Confusion regarding delta definition of limit

[f24u7]

I don't quite get the significance of the delta limit definition,

if n>N and |s_n−s|< ϵ , why does the limit converges

does this simply means that there exist a number ε such that if n is great enough it will be greater than s by ε?

But this doesn't make sense, because s is the value the sequence converges to, so s_ncannot be greater than s

what confuses me even more is that (-1)ⁿ is a diverging sequence but
it satisfies |s_n-s| < ε for ε>1

Can someone clarify this concept, thank you

 

[jbunniii]

I don't quite get the significance of the delta limit definition,

if n>N and |s_n−s|< ϵ , why does the limit converges

does this simply means that there exist a number ε such that if n is great enough it will be greater than s by ε?
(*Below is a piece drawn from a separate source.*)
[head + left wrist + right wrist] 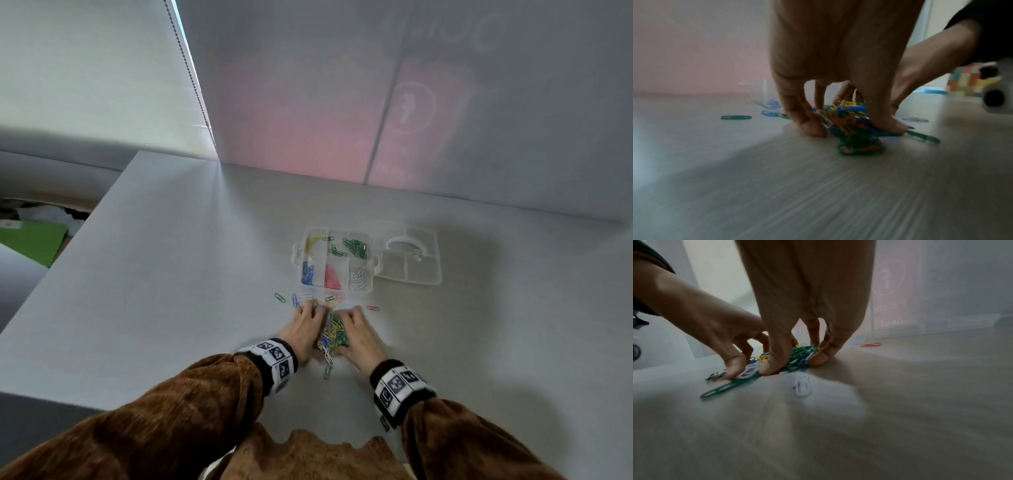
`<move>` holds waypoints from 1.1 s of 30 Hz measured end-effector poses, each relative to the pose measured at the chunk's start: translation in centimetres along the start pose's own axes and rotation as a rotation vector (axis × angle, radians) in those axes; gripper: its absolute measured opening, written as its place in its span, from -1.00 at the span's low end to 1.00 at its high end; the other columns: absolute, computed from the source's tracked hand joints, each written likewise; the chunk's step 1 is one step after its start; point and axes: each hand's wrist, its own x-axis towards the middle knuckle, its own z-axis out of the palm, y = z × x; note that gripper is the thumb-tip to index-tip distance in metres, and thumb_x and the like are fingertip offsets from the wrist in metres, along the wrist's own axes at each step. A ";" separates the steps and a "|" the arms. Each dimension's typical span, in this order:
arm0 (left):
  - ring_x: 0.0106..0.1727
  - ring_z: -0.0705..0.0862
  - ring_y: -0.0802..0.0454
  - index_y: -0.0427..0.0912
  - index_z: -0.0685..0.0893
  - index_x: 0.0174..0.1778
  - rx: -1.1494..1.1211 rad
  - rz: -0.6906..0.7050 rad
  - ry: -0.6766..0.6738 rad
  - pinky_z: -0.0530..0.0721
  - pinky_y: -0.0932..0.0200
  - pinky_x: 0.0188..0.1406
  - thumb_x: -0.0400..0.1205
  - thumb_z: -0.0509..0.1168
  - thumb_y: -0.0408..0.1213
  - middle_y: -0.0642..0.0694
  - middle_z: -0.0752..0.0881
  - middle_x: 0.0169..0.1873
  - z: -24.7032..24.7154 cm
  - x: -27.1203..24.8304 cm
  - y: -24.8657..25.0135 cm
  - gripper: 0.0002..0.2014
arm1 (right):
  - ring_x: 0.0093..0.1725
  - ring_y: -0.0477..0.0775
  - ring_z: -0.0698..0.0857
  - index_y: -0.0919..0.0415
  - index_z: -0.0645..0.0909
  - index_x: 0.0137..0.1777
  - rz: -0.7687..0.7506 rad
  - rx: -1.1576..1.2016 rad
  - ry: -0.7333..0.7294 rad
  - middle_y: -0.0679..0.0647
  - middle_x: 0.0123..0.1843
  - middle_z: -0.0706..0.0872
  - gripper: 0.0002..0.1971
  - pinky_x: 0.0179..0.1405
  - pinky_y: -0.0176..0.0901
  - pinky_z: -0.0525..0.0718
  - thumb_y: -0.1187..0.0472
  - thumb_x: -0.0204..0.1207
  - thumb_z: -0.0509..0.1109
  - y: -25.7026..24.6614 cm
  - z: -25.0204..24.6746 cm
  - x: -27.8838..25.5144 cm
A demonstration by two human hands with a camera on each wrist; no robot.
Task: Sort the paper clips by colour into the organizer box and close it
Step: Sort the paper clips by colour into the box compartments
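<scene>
A mixed pile of coloured paper clips (pixel 330 334) lies on the table, hemmed in from both sides by my hands. My left hand (pixel 310 320) cups its left side, thumb and fingers curled round the pile (pixel 849 123). My right hand (pixel 349 320) cups the right side, gripping clips (pixel 799 355) between thumb and fingers. Behind them the clear organizer box (pixel 369 291) stands open, lid (pixel 411 260) folded out to the right. Its compartments hold yellow (pixel 312 241), green (pixel 354 247), blue (pixel 307 274), red (pixel 331 278) and white clips (pixel 358 278).
Loose clips lie between the pile and the box: a green clip (pixel 280 297), a blue clip (pixel 294 299), a white clip (pixel 305 295) and a red clip (pixel 372 308). The table edge (pixel 68 246) falls away on the left; a wall stands behind the box.
</scene>
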 end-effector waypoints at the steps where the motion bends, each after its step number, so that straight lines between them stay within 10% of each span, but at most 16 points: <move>1: 0.35 0.40 -0.27 -0.25 0.18 0.53 -0.105 -0.032 -0.004 0.42 -0.08 0.39 0.29 0.59 -0.09 -0.26 0.30 0.34 -0.4 0.5 0.2 -0.02 | 0.31 0.07 0.46 0.23 0.38 0.40 -0.006 -0.016 0.018 0.14 0.32 0.39 -0.37 0.35 -0.30 0.31 0.27 0.34 0.54 -0.2 -0.1 0.6; 11: -0.18 0.69 -0.02 -0.30 0.58 0.19 -0.740 -0.110 -0.054 0.75 0.20 -0.11 0.52 0.33 -0.58 -0.13 0.65 -0.11 -2.6 1.3 -2.5 -0.67 | -0.22 0.03 0.67 0.11 0.61 -0.25 0.102 0.475 0.065 0.15 -0.15 0.69 -0.80 -0.30 -0.29 0.64 0.42 0.36 0.51 0.5 -2.0 1.8; 20: -0.16 0.70 -0.03 -0.41 0.56 0.15 -1.323 -0.197 -0.133 0.77 0.26 -0.21 0.61 0.12 -0.69 -0.21 0.67 -0.10 -3.9 0.6 -3.5 -0.74 | -0.24 -0.01 0.80 0.16 0.61 -0.18 0.169 0.775 0.039 0.12 -0.22 0.78 -0.85 -0.37 -0.18 0.77 0.43 0.50 0.38 0.1 -3.4 1.4; 28: -0.03 0.74 -0.25 -0.41 0.56 0.19 -1.845 -0.320 -0.320 0.66 -0.14 0.16 0.71 -0.01 -0.21 -0.38 0.70 0.03 -5.1 0.4 -3.0 -0.63 | -0.14 -0.07 0.77 0.24 0.68 -0.15 0.077 0.658 0.124 0.10 -0.16 0.81 -0.94 -0.01 -0.34 0.64 0.26 0.45 0.48 -0.5 -4.8 1.4; 33: 0.06 0.73 -0.31 -0.44 0.61 0.22 -1.953 -0.299 -0.371 0.68 -0.14 0.17 0.72 -0.02 0.06 -0.39 0.73 0.04 -5.1 0.4 -2.9 -0.40 | -0.30 -0.12 0.65 0.15 0.64 -0.20 0.067 0.708 0.140 0.01 -0.28 0.73 -0.94 -0.23 -0.37 0.58 0.29 0.49 0.42 -1.5 -5.9 1.1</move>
No, first of all you need to state the full definition: for EVERY ##\epsilon > 0## (no matter how small), there exists some ##N## such that ##|s_n - s| < \epsilon## for every ##n > N##. In general, choosing a smaller ##\epsilon## means that the required ##N## will be larger.

Note that ##|s_n - s| < \epsilon## means exactly that ##-\epsilon < s_n - s < \epsilon## or equivalently ##s - \epsilon < s_n < s + \epsilon##. So convergence means that no matter how small an ##\epsilon## I choose, it's possible to find an ##N## such that ##s_n## will be contained within the interval ##(s-\epsilon, s+\epsilon)## for all ##n > N##.

what confuses me even more is that (-1)ⁿ is a diverging sequence but
it satisfies |s_n-s| < ε for ε>1

You didn't mention what ##s## is in this case. But note that it's not enough for the inequality to be true for ##\epsilon > 1##. It has to be possible to make it true for any ##\epsilon > 0##, no matter how small. To see that this is impossible, take ##\epsilon = 1/2## for example, and show that there can't be any ##s## that works.